• _Problem description_
For this exercise, write out the whole listing below exactly, omitting its images.
*** Opening of Data block ***
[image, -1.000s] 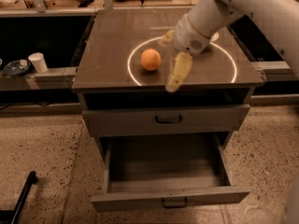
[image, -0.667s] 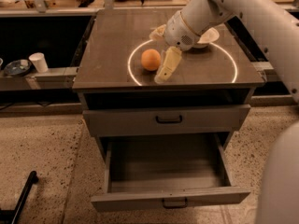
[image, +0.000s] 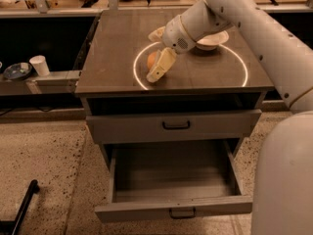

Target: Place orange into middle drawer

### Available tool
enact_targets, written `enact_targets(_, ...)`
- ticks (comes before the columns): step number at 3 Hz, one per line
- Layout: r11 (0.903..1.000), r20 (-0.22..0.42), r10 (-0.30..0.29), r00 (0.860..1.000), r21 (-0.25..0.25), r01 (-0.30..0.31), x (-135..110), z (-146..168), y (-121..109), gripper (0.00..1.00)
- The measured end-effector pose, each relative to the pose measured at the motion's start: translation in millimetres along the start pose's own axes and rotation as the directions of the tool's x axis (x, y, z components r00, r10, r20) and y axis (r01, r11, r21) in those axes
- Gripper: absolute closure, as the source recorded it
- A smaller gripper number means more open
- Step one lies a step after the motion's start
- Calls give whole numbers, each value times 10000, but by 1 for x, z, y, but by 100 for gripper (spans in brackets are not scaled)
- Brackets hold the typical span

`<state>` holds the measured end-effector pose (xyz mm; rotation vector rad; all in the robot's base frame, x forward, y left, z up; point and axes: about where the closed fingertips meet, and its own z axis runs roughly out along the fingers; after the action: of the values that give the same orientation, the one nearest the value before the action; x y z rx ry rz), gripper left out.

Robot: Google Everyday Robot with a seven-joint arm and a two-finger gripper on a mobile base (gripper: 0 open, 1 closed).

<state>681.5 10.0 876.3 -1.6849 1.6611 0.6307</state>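
Note:
The orange (image: 151,59) sits on the dark cabinet top (image: 112,58), on the left edge of a lit white ring. My gripper (image: 153,57) is open and straddles it: one cream finger (image: 160,65) lies in front of the fruit, the other (image: 157,34) behind it, and they hide part of it. I cannot tell whether the fingers touch it. The middle drawer (image: 171,180) is pulled out low in front, with grey side walls, a bare floor and a small black handle (image: 182,212).
A white shallow bowl (image: 212,39) stands behind my wrist. A shut drawer with a black handle (image: 176,125) lies above the open one. A white cup (image: 39,65) and a dish (image: 17,71) sit on the left ledge. My white body (image: 288,180) fills the right.
My gripper has moved left, from the orange's right side to over the orange, so that its fingers now stand on either side of it. The orange has not moved.

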Motion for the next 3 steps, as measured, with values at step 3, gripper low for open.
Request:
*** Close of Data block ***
• _Expected answer_
[image, -1.000s] 
[image, -0.667s] 
[image, +0.000s] 

Target: Place orange into middle drawer

### Available tool
enact_targets, written `enact_targets(_, ...)`
- ticks (comes before the columns): step number at 3 Hz, one per line
- Layout: r11 (0.903..1.000), r20 (-0.22..0.42), r10 (-0.30..0.29), r00 (0.860..1.000), r21 (-0.25..0.25), r01 (-0.30..0.31), x (-135..110), z (-146..168), y (-121..109), gripper (0.00..1.00)
- The measured end-effector pose, each relative to the pose measured at the motion's start: translation in millimetres along the start pose's own axes and rotation as the directions of the tool's x axis (x, y, z components r00, r10, r20) and y axis (r01, r11, r21) in those axes
- Gripper: absolute closure, as the source recorded it
- A smaller gripper number means more open
- Step one lies a step after the motion's start
- Calls give whole numbers, each value times 10000, but by 1 for x, z, y, but by 100 for gripper (spans in brackets are not scaled)
- Brackets hold the typical span

`<state>` holds the measured end-effector pose (xyz mm; rotation vector rad; all in the robot's base frame, x forward, y left, z up; point and axes: about where the closed fingertips meet, and its own z axis runs roughly out along the fingers; after the action: of the values that give the same orientation, the one nearest the value before the action; x y z rx ry rz), gripper left out.

Robot: Google Everyday Robot with a seven-joint arm and a two-finger gripper on a mobile base (gripper: 0 open, 1 closed).

<state>681.5 10.0 876.3 -1.6849 1.6611 0.6307</state>
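Note:
The orange (image: 151,59) sits on the dark cabinet top (image: 112,58), on the left edge of a lit white ring. My gripper (image: 153,57) is open and straddles it: one cream finger (image: 160,65) lies in front of the fruit, the other (image: 157,34) behind it, and they hide part of it. I cannot tell whether the fingers touch it. The middle drawer (image: 171,180) is pulled out low in front, with grey side walls, a bare floor and a small black handle (image: 182,212).
A white shallow bowl (image: 212,39) stands behind my wrist. A shut drawer with a black handle (image: 176,125) lies above the open one. A white cup (image: 39,65) and a dish (image: 17,71) sit on the left ledge. My white body (image: 288,180) fills the right.
My gripper has moved left, from the orange's right side to over the orange, so that its fingers now stand on either side of it. The orange has not moved.
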
Motion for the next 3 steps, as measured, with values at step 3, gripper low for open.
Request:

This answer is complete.